You’ve had the light bulb moment and worked late into the night to turn your great idea into a potential business. Now you just need the finance to take it to the next level.
But getting funding can be your most difficult challenge of all. What can you do to make your company look as attractive as possible to the bank manager or potential investors?
No one likes being rejected, so follow our simple steps to ensure that funding comes your way.
Do your homework
Before you pitch to your bank or investors, read up on them to find out what they’re looking for. Make sure you have all the documentation your bank requires and all the exciting sales forecasts that will make you irresistible to investors.
Conversely, you also need to go into every meeting knowing exactly what it is you’re looking for from the bank or your investors. If you don’t, you may end up with an unsuitable loan or an investor with too high a stake in your company.
Go in armed with a good credit score
A strong credit rating could make a real difference to your business. It makes your company seem reliable, reputable and worth doing business with – great if you need financial help to get you over tough times.

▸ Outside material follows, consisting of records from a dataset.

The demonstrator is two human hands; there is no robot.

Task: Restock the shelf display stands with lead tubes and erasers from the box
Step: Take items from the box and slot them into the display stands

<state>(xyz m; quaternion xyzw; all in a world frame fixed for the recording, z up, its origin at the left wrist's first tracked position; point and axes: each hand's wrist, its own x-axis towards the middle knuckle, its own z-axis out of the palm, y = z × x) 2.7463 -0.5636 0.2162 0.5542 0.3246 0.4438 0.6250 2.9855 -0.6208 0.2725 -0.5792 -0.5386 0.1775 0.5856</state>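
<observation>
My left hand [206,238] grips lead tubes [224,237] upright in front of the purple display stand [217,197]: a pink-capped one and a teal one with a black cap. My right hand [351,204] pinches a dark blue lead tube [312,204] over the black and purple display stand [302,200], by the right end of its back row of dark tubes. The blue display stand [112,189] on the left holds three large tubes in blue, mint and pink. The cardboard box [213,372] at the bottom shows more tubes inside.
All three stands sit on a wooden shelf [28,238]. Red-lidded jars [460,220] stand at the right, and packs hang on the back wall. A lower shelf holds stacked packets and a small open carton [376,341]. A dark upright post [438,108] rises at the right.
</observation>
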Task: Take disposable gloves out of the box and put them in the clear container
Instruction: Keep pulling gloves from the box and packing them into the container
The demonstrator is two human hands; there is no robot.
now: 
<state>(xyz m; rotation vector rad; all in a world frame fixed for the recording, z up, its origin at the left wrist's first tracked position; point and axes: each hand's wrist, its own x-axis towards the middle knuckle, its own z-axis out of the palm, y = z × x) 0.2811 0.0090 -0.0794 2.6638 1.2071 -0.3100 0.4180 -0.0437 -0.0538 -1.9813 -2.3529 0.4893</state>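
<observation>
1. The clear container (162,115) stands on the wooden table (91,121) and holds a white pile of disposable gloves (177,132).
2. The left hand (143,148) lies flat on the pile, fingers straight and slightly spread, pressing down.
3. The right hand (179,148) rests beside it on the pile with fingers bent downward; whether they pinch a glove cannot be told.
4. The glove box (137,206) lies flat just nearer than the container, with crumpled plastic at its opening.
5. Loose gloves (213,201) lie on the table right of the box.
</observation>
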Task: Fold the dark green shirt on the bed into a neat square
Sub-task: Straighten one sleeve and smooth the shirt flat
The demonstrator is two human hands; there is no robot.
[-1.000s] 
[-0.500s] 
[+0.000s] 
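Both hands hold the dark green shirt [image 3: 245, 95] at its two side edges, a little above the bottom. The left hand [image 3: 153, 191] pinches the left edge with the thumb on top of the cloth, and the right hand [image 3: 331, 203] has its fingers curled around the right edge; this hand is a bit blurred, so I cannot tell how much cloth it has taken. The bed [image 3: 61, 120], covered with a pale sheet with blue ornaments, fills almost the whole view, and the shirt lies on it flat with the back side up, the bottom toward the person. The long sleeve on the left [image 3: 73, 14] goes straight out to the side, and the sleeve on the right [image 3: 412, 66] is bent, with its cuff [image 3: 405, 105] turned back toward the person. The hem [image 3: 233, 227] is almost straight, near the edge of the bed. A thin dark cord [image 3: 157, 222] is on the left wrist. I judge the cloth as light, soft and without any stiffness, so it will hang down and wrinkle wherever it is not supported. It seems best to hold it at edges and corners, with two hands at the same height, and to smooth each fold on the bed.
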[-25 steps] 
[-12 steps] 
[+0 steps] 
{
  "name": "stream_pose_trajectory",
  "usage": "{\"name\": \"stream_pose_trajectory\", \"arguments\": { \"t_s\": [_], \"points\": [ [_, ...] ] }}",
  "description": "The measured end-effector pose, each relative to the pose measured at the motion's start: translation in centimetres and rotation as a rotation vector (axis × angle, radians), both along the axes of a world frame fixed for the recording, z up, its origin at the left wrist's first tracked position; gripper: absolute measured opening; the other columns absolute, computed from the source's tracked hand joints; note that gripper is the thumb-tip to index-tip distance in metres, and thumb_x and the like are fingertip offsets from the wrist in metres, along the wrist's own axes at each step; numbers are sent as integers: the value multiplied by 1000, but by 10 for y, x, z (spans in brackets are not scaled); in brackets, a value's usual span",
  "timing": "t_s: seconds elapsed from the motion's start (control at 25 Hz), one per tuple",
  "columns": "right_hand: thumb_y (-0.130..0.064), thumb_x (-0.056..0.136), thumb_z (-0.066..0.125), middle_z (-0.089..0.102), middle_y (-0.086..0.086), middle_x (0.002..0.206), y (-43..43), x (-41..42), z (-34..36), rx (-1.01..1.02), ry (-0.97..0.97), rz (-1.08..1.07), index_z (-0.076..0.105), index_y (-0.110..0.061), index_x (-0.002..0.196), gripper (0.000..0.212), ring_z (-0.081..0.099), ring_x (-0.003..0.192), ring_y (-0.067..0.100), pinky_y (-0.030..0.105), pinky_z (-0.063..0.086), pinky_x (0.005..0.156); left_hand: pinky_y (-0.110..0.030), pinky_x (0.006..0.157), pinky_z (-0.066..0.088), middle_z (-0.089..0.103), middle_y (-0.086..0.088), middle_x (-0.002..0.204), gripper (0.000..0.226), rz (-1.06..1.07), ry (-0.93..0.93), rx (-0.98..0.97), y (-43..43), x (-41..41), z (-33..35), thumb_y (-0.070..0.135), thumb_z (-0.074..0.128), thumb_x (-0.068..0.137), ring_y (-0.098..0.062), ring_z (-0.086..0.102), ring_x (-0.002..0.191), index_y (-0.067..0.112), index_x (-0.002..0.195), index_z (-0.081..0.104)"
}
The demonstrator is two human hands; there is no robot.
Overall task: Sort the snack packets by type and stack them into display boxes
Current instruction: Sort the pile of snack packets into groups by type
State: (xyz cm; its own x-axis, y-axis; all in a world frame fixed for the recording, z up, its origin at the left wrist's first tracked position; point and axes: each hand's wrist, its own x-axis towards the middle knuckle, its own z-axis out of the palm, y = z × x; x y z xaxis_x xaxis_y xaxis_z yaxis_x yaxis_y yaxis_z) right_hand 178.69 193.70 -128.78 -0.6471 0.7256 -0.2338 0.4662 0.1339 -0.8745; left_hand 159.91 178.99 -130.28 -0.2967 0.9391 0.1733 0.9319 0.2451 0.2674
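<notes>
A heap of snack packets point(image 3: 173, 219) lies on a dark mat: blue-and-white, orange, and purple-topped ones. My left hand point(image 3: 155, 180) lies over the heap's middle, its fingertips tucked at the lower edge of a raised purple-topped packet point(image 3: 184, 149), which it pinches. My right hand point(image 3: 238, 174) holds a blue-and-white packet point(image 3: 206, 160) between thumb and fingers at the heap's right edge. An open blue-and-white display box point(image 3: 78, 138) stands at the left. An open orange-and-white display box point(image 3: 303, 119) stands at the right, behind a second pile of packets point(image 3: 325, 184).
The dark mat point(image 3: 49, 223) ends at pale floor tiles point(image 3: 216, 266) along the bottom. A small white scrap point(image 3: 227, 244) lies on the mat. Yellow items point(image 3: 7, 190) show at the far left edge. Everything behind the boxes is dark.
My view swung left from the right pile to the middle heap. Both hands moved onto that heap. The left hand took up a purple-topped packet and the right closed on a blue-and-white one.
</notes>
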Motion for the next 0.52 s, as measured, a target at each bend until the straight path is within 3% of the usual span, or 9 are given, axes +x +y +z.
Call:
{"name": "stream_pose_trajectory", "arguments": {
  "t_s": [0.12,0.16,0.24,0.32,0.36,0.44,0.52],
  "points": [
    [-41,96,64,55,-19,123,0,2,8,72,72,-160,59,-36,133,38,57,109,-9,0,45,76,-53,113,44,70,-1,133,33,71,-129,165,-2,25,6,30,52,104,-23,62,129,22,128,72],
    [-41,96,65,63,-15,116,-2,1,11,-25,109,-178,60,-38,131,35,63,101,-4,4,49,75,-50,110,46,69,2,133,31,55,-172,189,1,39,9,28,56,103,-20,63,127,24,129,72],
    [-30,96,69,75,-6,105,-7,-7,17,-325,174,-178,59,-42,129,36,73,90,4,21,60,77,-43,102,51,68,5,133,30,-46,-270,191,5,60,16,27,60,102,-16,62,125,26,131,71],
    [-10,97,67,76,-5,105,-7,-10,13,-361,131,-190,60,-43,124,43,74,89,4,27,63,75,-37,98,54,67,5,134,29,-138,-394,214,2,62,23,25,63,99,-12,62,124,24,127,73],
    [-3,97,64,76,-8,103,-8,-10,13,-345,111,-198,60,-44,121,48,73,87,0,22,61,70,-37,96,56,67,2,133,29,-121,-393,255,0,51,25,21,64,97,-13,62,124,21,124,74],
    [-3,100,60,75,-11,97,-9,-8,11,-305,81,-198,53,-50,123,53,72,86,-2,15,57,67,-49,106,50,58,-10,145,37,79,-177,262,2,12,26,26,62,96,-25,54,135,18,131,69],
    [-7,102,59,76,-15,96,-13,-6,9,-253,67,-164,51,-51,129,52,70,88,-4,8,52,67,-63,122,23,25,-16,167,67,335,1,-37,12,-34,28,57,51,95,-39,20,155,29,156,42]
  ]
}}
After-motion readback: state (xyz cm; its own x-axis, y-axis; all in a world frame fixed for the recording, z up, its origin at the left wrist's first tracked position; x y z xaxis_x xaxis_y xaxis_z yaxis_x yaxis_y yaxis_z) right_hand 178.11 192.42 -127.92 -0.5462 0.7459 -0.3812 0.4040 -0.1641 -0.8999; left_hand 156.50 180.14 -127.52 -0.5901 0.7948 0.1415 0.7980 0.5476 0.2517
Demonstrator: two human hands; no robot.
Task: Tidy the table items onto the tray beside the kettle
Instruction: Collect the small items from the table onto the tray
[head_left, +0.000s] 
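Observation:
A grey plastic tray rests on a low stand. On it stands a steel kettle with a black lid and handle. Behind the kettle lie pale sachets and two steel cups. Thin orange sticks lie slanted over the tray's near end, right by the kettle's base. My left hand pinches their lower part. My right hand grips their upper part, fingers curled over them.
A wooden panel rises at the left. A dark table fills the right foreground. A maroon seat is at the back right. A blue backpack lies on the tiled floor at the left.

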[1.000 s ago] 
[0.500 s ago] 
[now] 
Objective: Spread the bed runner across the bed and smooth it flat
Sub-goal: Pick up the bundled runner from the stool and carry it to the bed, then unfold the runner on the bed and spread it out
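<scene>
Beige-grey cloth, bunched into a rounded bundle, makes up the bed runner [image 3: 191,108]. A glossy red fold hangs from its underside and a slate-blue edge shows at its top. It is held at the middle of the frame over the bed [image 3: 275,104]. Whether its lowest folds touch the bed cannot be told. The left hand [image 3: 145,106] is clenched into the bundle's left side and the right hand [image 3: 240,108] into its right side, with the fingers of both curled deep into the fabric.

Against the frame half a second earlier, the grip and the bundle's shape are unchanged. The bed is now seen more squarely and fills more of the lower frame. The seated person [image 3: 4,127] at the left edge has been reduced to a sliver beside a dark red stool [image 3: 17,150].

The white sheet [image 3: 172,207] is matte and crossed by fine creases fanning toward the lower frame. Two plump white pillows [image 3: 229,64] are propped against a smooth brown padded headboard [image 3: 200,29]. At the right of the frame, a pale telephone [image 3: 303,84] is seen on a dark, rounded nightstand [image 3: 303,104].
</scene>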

The better your credit score, the more likely it is that the bank or investors will look favourably on you. This can be a problem if your business is brand new, but you can always get a personal rating to show that you as a person are a good risk.
Before you apply for funding, get a copy of your credit report and then try to improve it. Your first step should be to fix any irregularities, such as outstanding County Court judgments.
To improve your score, or keep it steady, it is important to demonstrate your creditworthiness by handling finances in a timely and efficient manner and make sure that all details on your report are always correct, such as the address and tax codes.
Tighten up your business plan
A proper business plan is one that is thorough and realistic, easy to read and preferably one that has been checked over by an accountant first. While it is good to display passion in your venture, it is important to strike a balance when making predictions and ensure your forecasts are not overly ambitious. Keep things realistic and you’re more likely to succeed – and to get others on board. Banks and investors alike need to see that your business plan is coherent and watertight before they will consider lending any capital.
The plan should set out your goals and how you intend to achieve them; outline your business operations, what market the business is aimed at and how much that market is worth; who will be involved in the business, how their skills are relevant and how they will help to enable its success.
Realistic financial projections are also required. You might think you have a billion-dollar idea, but you probably won’t get there overnight. Venture capitalists and other lenders want to see that you’re taking a considered approach to business and not being over-ambitious. After all, if they are going to trust you with their money they want to feel confident of a return, even if they aren’t averse to a little risk.
A financial summary should consider expected sales and how you anticipate these will grow. Provide details about what your profit margin is, what your costs are and when you expect to break even. Of course, you also need to decide how much funding you will require to get the project off the ground, or to grow it.
Perfect your pitch
Don’t think a good business plan is enough – you need to pitch it properly, and that starts the minute you walk in the door. Be on time, dressed smartly and prepared to deliver a well-rehearsed presentation. Go over any questions you think may come up and prepare a folder with any documentation you may be asked for.
To bolster your finances without being tied down to a conventional loan or investment injection, services such as asset-based lending can provide a real advantage. The service provides capital based on invoices raised, so you are simply freeing up money to which you are already entitled.
Having working capital to hand, rather than having to worry about chasing clients for money or waiting the standard 30 or even 60 days for payment, allows you to focus on the important tasks of streamlining your business model, making a watertight business plan and sound financial projections.